Lorsque cela s’avère nécessaire, l’accueil d’un patient issu de psychiatrie en MCO pour COVID-19 peut s’avérer très compliqué en l’absence d’équipes de psychiatrie de liaison. Aussi, plusieurs établissements psychiatriques ont mis en place des unités COVID+ dédiées à l’accueil des sujets ayant un tableau évocateur (en l’absence de test systématiquement disponible) et pris en charge par des professionnels issus de psychiatrie et de médecine somatique.

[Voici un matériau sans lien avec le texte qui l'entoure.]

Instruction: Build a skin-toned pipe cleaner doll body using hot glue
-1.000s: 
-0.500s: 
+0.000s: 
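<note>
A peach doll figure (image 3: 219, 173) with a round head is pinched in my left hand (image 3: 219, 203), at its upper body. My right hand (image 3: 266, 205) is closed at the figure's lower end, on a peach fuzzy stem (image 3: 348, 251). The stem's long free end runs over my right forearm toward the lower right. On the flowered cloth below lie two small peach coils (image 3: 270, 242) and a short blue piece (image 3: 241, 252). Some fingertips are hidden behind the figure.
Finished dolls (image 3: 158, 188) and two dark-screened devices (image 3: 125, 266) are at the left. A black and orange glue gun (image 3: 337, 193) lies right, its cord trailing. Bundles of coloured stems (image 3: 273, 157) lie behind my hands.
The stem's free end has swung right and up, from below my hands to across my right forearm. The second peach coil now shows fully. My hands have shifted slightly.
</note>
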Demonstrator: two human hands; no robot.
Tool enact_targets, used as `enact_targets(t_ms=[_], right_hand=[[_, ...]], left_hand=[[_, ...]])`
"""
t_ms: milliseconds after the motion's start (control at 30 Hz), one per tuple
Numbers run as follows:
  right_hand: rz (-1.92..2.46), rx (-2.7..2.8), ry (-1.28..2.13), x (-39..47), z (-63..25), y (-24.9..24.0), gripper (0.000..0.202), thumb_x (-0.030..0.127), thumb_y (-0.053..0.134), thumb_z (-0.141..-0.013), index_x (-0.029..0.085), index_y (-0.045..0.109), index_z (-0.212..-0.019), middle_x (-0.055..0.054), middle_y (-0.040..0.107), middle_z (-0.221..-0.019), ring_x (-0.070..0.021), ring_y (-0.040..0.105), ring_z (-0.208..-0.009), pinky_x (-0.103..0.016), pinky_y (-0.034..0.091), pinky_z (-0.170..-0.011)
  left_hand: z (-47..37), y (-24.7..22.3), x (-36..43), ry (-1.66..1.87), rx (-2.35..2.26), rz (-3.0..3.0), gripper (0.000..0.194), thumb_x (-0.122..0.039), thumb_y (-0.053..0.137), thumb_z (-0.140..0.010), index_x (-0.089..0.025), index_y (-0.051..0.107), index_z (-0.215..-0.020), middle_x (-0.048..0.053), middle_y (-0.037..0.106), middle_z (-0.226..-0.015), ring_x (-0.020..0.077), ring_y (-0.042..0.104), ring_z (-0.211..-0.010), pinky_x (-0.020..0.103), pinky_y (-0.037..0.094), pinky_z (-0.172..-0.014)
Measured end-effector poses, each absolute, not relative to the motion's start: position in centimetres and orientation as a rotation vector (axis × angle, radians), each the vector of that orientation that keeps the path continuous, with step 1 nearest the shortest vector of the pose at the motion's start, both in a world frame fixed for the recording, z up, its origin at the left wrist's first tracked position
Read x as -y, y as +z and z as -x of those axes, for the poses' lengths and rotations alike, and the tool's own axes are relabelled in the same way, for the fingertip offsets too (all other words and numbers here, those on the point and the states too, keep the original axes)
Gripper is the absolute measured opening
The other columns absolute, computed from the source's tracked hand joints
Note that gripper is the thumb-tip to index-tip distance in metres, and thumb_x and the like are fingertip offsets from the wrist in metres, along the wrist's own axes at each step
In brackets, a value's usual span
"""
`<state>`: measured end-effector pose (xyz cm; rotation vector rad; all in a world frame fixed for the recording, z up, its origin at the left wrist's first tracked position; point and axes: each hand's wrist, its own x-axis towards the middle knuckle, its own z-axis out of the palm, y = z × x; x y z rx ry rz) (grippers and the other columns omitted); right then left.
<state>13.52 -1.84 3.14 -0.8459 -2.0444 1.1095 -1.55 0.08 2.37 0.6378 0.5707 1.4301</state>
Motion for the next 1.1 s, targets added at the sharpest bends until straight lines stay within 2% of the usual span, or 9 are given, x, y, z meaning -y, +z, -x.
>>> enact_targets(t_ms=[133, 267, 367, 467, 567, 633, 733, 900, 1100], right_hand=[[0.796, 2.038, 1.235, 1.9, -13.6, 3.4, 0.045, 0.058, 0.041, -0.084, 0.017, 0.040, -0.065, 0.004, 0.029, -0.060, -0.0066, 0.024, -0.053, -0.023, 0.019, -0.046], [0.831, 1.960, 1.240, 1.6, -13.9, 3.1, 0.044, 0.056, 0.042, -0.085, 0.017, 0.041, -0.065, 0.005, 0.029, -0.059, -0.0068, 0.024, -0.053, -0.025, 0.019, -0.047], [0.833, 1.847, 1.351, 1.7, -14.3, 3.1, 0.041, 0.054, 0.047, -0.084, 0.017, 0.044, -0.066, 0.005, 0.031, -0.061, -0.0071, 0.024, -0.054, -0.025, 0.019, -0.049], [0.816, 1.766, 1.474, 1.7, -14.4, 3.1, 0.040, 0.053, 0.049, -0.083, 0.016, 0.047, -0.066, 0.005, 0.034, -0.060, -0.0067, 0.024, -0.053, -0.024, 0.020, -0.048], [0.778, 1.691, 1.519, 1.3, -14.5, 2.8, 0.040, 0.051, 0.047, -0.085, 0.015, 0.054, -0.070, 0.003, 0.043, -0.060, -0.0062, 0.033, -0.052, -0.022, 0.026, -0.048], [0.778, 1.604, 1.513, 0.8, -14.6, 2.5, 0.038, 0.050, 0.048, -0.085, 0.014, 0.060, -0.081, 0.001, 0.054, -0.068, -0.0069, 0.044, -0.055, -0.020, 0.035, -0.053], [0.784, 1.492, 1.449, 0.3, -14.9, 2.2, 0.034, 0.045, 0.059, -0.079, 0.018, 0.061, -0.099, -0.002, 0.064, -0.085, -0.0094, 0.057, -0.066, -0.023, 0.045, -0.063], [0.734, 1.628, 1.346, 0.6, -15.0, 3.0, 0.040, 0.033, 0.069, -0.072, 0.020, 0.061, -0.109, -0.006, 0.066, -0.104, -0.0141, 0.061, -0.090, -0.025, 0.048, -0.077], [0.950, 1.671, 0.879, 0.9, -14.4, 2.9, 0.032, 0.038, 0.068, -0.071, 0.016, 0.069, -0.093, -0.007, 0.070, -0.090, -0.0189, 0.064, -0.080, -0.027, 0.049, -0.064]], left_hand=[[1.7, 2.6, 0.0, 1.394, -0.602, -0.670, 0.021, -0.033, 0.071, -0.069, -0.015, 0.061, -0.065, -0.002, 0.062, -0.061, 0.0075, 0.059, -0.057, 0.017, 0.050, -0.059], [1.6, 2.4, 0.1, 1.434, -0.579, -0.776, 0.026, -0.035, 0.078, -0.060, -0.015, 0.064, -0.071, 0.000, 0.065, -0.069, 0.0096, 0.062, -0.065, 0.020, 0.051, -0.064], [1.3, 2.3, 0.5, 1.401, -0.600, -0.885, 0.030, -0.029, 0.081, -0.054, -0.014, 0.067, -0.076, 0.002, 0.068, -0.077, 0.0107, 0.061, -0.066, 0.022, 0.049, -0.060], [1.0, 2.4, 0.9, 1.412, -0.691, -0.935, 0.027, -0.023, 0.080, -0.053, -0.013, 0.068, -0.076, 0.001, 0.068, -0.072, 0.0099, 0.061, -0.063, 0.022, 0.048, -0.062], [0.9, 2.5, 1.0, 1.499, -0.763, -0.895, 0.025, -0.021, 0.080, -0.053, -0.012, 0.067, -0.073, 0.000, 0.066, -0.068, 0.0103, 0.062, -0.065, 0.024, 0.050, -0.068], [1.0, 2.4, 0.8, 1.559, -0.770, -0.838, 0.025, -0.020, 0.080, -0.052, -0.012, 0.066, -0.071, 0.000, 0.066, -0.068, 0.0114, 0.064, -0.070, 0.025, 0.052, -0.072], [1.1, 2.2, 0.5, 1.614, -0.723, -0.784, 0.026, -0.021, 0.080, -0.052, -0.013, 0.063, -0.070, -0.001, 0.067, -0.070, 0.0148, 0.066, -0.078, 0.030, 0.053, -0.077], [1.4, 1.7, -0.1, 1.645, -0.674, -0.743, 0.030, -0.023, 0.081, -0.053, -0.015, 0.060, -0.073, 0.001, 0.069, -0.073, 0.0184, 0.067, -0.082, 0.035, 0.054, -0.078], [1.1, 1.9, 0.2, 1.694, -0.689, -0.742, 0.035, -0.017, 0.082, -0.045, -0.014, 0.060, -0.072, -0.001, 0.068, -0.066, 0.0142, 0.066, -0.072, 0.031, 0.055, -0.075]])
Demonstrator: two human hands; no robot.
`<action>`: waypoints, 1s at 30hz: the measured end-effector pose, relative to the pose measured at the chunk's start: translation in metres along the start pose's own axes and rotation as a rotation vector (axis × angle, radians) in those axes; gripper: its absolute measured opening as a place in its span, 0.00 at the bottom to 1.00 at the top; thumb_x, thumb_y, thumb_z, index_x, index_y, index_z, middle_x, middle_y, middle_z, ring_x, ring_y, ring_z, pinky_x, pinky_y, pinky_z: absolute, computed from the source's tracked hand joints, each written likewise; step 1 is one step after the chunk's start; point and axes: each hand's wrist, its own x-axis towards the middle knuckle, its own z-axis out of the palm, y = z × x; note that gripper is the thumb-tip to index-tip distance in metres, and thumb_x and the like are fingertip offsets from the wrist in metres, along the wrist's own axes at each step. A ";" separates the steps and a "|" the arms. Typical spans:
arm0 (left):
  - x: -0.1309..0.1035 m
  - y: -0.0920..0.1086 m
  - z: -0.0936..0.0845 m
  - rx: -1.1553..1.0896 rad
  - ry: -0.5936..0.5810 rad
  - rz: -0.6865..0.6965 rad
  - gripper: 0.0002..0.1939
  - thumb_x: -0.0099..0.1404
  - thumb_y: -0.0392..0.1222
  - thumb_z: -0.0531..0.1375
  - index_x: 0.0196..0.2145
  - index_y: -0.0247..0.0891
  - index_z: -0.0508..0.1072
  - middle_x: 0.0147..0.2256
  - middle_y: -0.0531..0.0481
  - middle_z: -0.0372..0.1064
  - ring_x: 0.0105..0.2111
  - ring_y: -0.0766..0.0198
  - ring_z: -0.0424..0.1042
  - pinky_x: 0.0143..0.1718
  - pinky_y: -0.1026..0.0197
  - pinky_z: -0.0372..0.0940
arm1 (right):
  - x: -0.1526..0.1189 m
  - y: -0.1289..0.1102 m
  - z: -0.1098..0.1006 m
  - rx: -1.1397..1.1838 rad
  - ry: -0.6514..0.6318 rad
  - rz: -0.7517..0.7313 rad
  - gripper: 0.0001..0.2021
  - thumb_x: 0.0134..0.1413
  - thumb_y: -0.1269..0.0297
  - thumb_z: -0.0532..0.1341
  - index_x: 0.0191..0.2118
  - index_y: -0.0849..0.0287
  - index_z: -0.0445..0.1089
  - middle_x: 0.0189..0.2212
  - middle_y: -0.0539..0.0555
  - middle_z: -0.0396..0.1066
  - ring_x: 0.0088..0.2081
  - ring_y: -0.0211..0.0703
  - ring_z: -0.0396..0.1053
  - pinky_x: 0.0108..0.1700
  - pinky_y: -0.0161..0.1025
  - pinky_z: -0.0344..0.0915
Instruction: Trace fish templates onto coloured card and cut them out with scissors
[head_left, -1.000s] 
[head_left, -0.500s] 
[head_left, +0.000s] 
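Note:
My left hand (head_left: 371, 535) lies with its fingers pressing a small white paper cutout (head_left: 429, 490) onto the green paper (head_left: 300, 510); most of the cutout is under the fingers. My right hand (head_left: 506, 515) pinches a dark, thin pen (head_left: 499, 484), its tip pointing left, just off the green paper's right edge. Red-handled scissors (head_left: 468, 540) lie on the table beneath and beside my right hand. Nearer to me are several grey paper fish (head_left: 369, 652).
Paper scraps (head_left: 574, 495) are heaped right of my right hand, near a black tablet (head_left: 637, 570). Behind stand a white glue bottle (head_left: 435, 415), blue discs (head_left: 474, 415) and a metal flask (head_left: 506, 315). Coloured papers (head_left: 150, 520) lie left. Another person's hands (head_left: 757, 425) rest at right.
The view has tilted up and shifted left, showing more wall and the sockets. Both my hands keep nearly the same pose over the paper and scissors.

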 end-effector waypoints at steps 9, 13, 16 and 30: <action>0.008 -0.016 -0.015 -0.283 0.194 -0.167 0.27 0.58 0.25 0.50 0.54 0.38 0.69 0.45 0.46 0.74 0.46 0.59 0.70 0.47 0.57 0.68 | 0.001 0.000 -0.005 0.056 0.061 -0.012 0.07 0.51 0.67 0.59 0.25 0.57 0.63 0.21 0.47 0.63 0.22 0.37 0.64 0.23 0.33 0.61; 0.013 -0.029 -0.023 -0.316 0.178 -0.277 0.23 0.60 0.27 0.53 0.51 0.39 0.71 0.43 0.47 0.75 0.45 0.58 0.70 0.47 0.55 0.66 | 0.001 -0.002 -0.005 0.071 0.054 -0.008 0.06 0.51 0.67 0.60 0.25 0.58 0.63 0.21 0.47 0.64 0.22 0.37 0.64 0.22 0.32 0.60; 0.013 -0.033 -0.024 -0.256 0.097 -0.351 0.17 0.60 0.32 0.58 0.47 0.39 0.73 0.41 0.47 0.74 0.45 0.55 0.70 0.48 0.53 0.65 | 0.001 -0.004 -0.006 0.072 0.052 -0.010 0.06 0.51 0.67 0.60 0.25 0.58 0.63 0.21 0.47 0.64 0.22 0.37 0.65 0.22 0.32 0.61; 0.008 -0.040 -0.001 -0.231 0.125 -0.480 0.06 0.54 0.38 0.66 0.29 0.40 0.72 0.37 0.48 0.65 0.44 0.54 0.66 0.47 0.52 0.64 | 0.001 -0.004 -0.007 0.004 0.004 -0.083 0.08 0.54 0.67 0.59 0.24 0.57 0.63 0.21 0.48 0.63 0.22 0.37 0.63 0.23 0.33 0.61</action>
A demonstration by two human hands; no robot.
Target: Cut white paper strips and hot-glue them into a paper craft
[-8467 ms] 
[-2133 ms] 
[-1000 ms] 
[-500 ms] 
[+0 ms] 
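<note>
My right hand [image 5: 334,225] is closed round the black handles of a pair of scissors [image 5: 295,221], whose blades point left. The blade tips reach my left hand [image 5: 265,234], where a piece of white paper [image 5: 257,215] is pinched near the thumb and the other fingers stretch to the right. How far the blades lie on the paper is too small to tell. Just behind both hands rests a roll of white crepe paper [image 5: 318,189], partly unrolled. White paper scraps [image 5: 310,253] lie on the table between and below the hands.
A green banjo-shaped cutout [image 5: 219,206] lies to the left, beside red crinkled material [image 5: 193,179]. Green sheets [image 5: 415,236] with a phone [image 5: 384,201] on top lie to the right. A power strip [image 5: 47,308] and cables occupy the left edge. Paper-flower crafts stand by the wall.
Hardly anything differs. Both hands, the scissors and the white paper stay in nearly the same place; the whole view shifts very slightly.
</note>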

L’organisation de la protection et de la circulation des soignants, de l’hygiène des locaux, du matériel… y est adaptée.

Le suivi psychiatrique en ambulatoire forcée et en ville

La nécessité de libérer des unités intra-hospitalières pour faire face à l’épidémie a imposé le recours à des sorties anticipées avec suivi extrahospitalier. Ces patients doivent bénéficier d’une continuité des soins. Un suivi téléphonique intensif doit être proposé dans les jours et semaines qui suivent afin de limiter le risque de rupture de soins, de rechute, de décompensation ou de passage à l’acte. Lorsque c’est le cas, les urgences générales n’accueillent pas toujours les urgences psychiatriques, malgré la fermeture de certaines structures face aux consignes sanitaires (CMP, HDJ, CATTP) et lits de psychiatrie. Sur le territoire, certains établissements disposent d’équipes mobiles pouvant répondre aux urgences ou organiser des visites à domicile.

Enfin, concernant les patients accueillis en consultation libérale, dont le nombre est accru par les demandes concernant la prévention et la lutte contre le stress lié à la pandémie, les recommandations favorisant la santé mentale ont été évoquées par différentes instances : régularité des rythmes, mise en place d’une routine quotidienne, exercices physiques, liens sociaux quotidiens, relaxation ou méditation, ne pas majorer ses consommations de substances...

S’il est difficile de déterminer quelles seront les conséquences psychiques de la pandémie, « les patients devraient être informés du fait qu’il est naturel d’éprouver une peur de la contamination, des troubles du sommeil passagers, une inquiétude pour ses proches, une irritabilité, un sentiment de frustration, d’impuissance et d’ennui [qui sont] néanmoins susceptibles d’évoluer à long terme vers des troubles de l'adaptation, des troubles anxieux et dépressifs, des addictions, et des syndromes de stress post-traumatique ». Des symptômes évocateurs de ces derniers avaient une prévalence de 7% dans les régions les plus touchées de Chine un mois après le début de l’épidémie.

Perspectives et réorganisation

« Parce que la quarantaine ne sera pas levée dans un avenir proche, nous avons des raisons de croire que la prévalence de symptômes psycho-traumatiques parmi le public sera potentiellement importante », postulent les auteurs de l’article, en date du 2 avril. « Le besoin de se ré-organiser en extrême urgence dans un contexte d’impréparation et de moyens insuffisants pour lutter contre le risque infectieux expose les patients et les soignants à un risque accru de contamination, et les patients à un risque de rupture de soin psychiatrique. Le Ministère de la Santé et des Solidarités a mis en circulation le 23 mars 2020 des consignes et recommandations pour les établissements psychiatriques qui d’une part, restent souvent très générales et d’autre part, ne sont pas assorties de moyens concrets pour leur mise en œuvre. » L’expérience chinoise devrait être inspirante pour mettre en place des réponses adaptées. Parmi elles, un plan d'auto-aide psychologique (« self-help ») mis à disposition du public par le biais d’un manuel d’intervention psychologique. Il faut placer « la santé mentale au centre même du dispositif sanitaire », insistent-ils.